Required action
From the listing below, copy only the lines running from the line that contains "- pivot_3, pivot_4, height" to the line that contains "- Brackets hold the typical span", both included.
▬▬▬▬▬▬
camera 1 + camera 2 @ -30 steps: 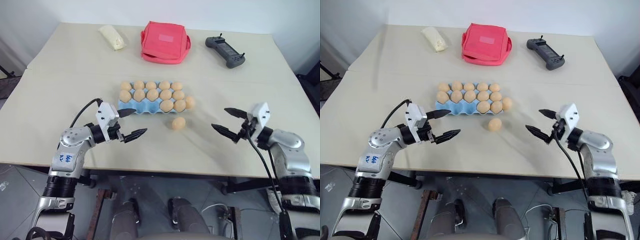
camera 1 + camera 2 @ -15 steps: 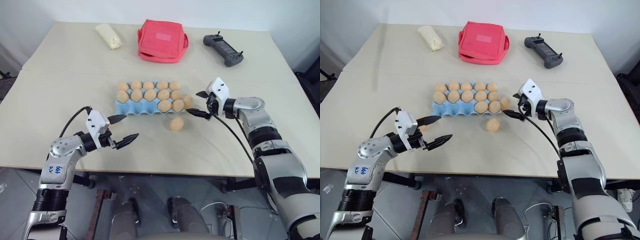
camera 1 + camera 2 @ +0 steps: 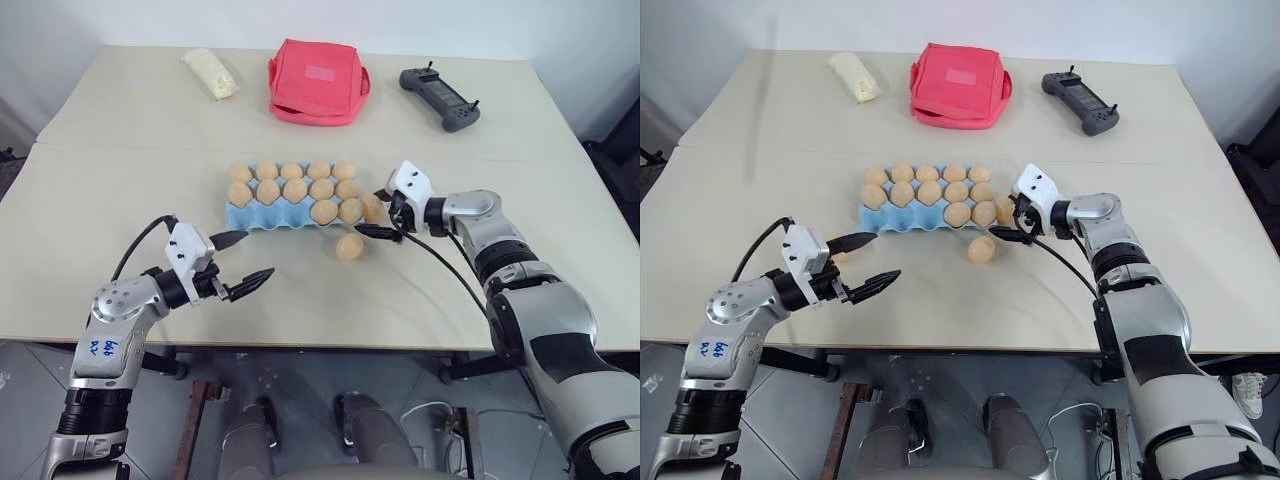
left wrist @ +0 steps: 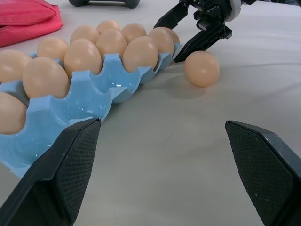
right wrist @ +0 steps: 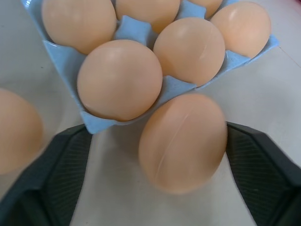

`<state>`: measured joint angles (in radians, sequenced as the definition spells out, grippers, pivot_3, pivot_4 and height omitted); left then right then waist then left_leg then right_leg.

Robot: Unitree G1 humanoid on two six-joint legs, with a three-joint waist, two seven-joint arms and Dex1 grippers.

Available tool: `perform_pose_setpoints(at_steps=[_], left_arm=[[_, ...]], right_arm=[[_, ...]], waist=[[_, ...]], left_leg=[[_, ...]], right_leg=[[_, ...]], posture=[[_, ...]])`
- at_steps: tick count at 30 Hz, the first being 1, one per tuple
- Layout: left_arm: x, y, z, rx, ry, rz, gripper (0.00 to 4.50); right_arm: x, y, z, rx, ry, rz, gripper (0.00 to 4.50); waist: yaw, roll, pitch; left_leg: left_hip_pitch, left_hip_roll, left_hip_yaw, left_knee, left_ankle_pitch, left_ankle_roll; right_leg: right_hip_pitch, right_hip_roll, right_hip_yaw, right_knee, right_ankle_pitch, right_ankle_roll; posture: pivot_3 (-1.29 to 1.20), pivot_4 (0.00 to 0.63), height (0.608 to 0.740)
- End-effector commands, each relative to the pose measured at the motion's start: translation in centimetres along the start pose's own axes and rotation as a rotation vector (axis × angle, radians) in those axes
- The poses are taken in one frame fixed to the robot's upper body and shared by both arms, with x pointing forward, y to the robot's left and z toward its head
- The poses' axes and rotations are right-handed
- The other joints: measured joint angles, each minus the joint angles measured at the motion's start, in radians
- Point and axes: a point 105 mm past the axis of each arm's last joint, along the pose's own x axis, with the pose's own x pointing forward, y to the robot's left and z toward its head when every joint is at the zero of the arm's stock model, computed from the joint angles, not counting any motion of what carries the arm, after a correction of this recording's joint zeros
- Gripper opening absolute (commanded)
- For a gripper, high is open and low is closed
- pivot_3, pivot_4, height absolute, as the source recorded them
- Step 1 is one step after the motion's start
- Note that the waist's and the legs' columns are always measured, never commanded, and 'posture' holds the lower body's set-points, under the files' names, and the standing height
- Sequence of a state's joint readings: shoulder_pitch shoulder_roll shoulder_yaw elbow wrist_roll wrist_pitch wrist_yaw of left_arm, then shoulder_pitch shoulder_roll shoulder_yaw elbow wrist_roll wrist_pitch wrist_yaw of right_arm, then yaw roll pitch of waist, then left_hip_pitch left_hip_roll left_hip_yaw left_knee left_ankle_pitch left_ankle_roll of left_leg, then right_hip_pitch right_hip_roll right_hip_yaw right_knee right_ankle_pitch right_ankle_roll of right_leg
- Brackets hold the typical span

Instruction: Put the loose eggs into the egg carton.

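The light blue egg carton [image 3: 262, 216] lies mid-table with several tan eggs in its cups; its near-left cups are bare. One loose egg [image 3: 372, 208] rests against the carton's right end. My right gripper [image 3: 372, 214] is open around that egg; the right wrist view shows the egg [image 5: 183, 141] against one finger, with a gap to the other finger [image 5: 61, 179]. A second loose egg [image 3: 349, 247] sits on the table just in front of the carton. My left gripper [image 3: 256, 256] hovers open and empty near the carton's near-left corner.
A red square pouch [image 3: 318, 82], a pale yellow bundle [image 3: 210, 73] and a black controller [image 3: 440, 98] lie along the far side of the table. The table's near edge runs just behind both arms.
My right arm swung in from the near right to the carton's right end, and its jaws now straddle the loose egg there. My left gripper drew back slightly.
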<state>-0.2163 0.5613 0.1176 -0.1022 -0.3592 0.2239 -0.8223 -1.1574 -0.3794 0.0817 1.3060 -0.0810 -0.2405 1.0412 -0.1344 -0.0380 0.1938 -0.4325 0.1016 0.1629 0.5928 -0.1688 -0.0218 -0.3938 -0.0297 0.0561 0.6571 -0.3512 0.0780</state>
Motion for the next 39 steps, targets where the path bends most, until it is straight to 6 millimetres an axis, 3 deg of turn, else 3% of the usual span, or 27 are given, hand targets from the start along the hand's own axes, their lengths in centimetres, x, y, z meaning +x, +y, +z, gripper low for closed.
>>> perform_pose_setpoints(at_steps=[1, 5, 7, 10, 15, 19, 26, 34, 39], left_arm=[[-0.4, 0.1, 0.9, 0.021, -0.026, 0.008, 4.50], [-0.3, 0.0, 0.6, 0.016, -0.024, 0.007, 4.50], [-0.2, 0.0, 0.6, 0.014, -0.025, 0.006, 4.50], [-0.5, 0.2, 0.5, 0.013, -0.023, 0.015, 4.50], [-2.0, 0.9, -0.2, 0.006, 0.001, 0.064, 4.50], [-2.9, 1.3, -0.7, -0.004, 0.015, 0.098, 4.50], [-3.8, 1.6, -1.4, -0.028, 0.027, 0.140, 4.50], [-4.2, 1.5, -1.5, -0.033, 0.027, 0.155, 4.50], [-4.3, 1.5, -1.4, -0.033, 0.026, 0.163, 4.50]], right_arm=[[-0.4, -0.5, 1.1, -0.016, -0.041, -0.002, 3.23], [-0.9, -0.6, 0.2, -0.019, -0.013, -0.014, 1.87], [-1.4, -1.0, -0.1, -0.019, -0.004, -0.032, 1.52], [-2.4, -1.7, 0.3, -0.041, -0.014, -0.050, 1.52], [-3.2, -2.2, 3.9, -0.069, -0.142, -0.013, 1.52], [-1.9, -0.7, 6.3, -0.080, -0.239, 0.069, 1.52], [3.8, 4.7, 10.3, -0.080, -0.337, 0.152, 1.52], [6.9, 6.1, 11.1, -0.044, -0.330, 0.085, 1.52], [6.8, 6.2, 11.4, -0.022, -0.351, 0.102, 3.19]], waist=[[-0.003, 0.000, 0.000], [-0.006, 0.000, 0.000], [-0.006, 0.000, 0.000], [-0.006, 0.000, 0.000], [-0.010, 0.000, 0.000], [-0.020, 0.000, 0.000], [-0.025, 0.000, 0.000], [-0.025, 0.000, 0.000], [-0.028, 0.000, 0.000]], left_leg=[[0.000, 0.000, 0.000, 0.000, 0.000, 0.000], [0.000, 0.000, 0.000, 0.000, 0.000, 0.000], [0.000, 0.000, 0.000, 0.000, 0.000, 0.000], [0.000, 0.000, 0.000, 0.000, 0.000, 0.000], [0.000, 0.000, 0.000, 0.000, 0.000, 0.000], [0.002, 0.002, 0.000, 0.000, 0.000, 0.000], [0.002, 0.005, -0.001, -0.001, 0.000, -0.001], [-0.001, 0.003, -0.001, -0.002, 0.000, -0.001], [-0.002, 0.003, -0.001, -0.003, 0.000, -0.001]], right_leg=[[0.000, 0.000, 0.000, 0.000, 0.000, 0.000], [0.000, 0.000, 0.000, 0.000, 0.000, 0.000], [0.000, 0.000, 0.000, 0.001, 0.000, 0.000], [0.000, 0.000, 0.000, 0.001, 0.000, 0.000], [0.000, 0.000, 0.001, 0.000, 0.000, 0.000], [0.000, 0.002, 0.001, 0.002, 0.000, 0.000], [0.000, 0.000, 0.000, 0.003, 0.000, -0.001], [-0.001, -0.002, -0.002, 0.002, -0.001, -0.001], [-0.003, -0.002, -0.002, 0.001, -0.001, -0.001]], posture=[[0.00, 0.150, 0.740], [0.00, 0.150, 0.740], [0.00, 0.150, 0.740], [0.00, 0.150, 0.740], [0.00, 0.150, 0.740], [0.00, 0.150, 0.740], [0.00, 0.150, 0.740], [0.00, 0.150, 0.740], [0.00, 0.150, 0.740]])
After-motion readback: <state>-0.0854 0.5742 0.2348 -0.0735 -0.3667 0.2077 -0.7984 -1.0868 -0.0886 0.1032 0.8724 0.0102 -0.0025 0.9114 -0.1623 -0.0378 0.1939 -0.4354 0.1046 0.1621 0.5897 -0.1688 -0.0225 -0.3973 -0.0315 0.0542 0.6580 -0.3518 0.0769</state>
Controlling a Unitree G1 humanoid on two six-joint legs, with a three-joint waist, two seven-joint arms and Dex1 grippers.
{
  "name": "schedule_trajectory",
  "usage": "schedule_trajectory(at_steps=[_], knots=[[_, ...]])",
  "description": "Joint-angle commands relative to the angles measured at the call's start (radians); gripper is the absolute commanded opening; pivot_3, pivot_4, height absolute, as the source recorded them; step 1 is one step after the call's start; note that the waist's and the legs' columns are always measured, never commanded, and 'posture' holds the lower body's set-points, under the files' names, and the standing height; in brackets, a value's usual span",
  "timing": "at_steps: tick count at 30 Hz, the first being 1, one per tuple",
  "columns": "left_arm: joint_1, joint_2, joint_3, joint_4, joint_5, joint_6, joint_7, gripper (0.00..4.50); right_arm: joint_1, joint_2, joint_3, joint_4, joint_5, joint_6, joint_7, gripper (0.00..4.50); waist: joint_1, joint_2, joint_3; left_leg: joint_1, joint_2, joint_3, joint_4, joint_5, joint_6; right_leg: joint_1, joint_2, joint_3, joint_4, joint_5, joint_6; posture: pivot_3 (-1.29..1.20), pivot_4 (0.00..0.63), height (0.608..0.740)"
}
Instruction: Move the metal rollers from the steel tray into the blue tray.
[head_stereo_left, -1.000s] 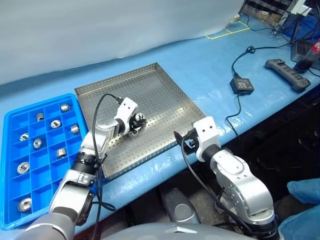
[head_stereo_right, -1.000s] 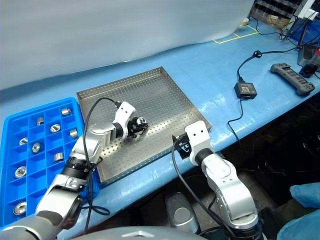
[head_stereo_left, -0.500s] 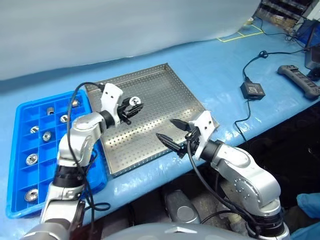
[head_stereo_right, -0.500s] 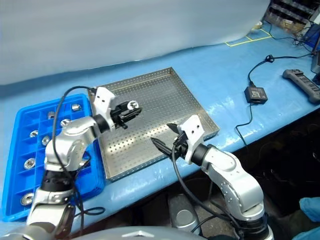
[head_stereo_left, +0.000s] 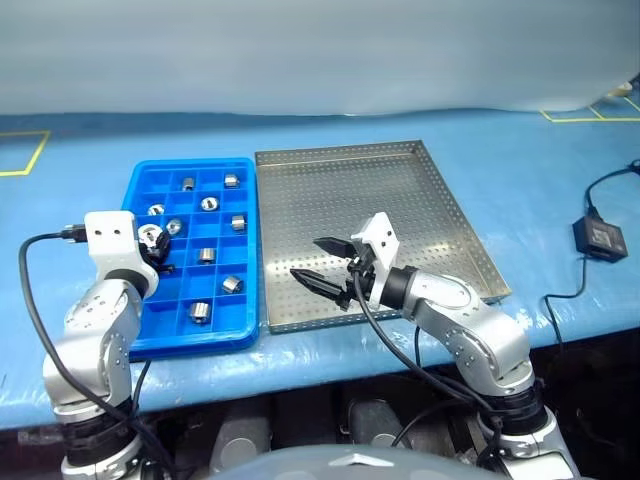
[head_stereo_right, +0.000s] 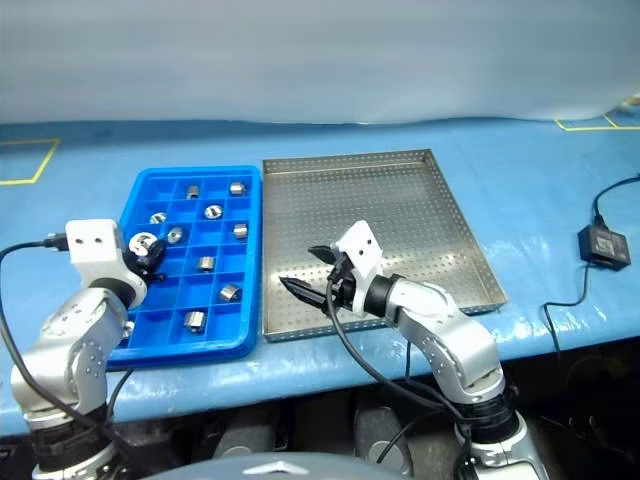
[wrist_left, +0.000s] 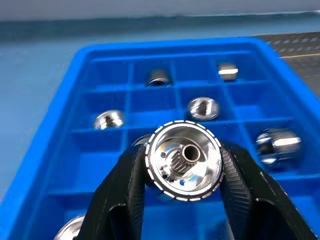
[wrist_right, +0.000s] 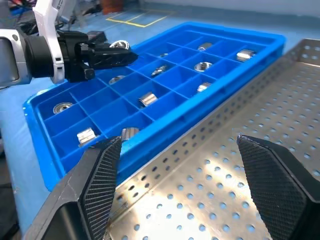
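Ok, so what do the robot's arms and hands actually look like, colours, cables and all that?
Both arms are rounded silver-grey metal segments with darker bands at the joints. Each wrist carries a boxy white housing, and a loose black cable loops from it along the arm. The left hand and the right hand each have two black fingers; the fingers are wedge-shaped, tapering to points, with finely ribbed inner faces.

A long counter (head_stereo_left: 90, 390) covered in light blue sheeting carries a bright blue plastic tray of square compartments (head_stereo_left: 140, 338) touching a shallow perforated steel tray (head_stereo_left: 400, 190) beside it. A small black box (head_stereo_left: 599, 236) with a cable lies well apart.
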Motion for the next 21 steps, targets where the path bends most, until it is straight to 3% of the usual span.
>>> schedule_trajectory(at_steps=[1,12,19,21], knots=[[0.029,-0.004,-0.006,-0.106,-0.019,0.042,0.002,1.80,-0.022,-0.008,0.003,-0.005,0.011,-0.013,0.011,3.90,0.015,-0.001,-0.001,0.000,0.000,0.000,0.000,0.000,0.000,0.000,0.000,0.000,0.000,0.000,0.000,0.05,0.150,0.740],[0.114,-0.023,-0.049,-0.121,-0.030,0.084,0.001,1.80,-0.022,-0.016,0.020,0.000,0.004,-0.011,-0.004,3.90,0.016,-0.001,-0.001,0.001,0.001,0.001,0.000,0.000,0.000,0.000,0.001,0.000,0.000,0.001,-0.003,0.05,0.150,0.740],[0.104,-0.026,-0.079,-0.118,-0.045,0.026,-0.026,4.12,-0.018,-0.019,0.013,0.000,-0.008,-0.016,-0.032,3.90,0.016,-0.001,-0.001,0.001,0.001,0.001,0.001,0.000,0.000,0.000,0.001,-0.001,0.000,0.000,-0.003,0.02,0.150,0.740],[0.075,-0.042,-0.073,-0.112,-0.074,-0.022,-0.049,4.12,-0.018,-0.019,0.009,0.002,-0.015,-0.022,-0.041,3.90,0.017,-0.002,-0.001,0.000,0.001,0.001,0.001,0.000,0.000,0.000,0.001,0.000,0.000,0.000,-0.003,0.01,0.150,0.740]])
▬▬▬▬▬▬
Your solution
- pivot_3, pivot_4, height absolute, as the source recorded them
- Step 1 is one step after the motion's start
- Note that the waist's and the legs' columns are always measured, never commanded, and 'posture' holds the lower body's set-points, under the files' names, and the standing height
- Sequence of a state's joint readings: shoulder_pitch shoulder_roll shoulder_yaw elbow wrist_roll wrist_pitch wrist_yaw of left_arm, then shoulder_pitch shoulder_roll shoulder_yaw elbow wrist_roll wrist_pitch wrist_yaw of right_arm, then yaw roll pitch of waist, then left_hip_pitch left_hip_roll left_hip_yaw left_knee left_ankle_pitch left_ankle_roll of left_leg, then right_hip_pitch right_hip_roll right_hip_yaw right_knee right_ankle_pitch right_ankle_roll of right_leg
- Brackets hold the typical span

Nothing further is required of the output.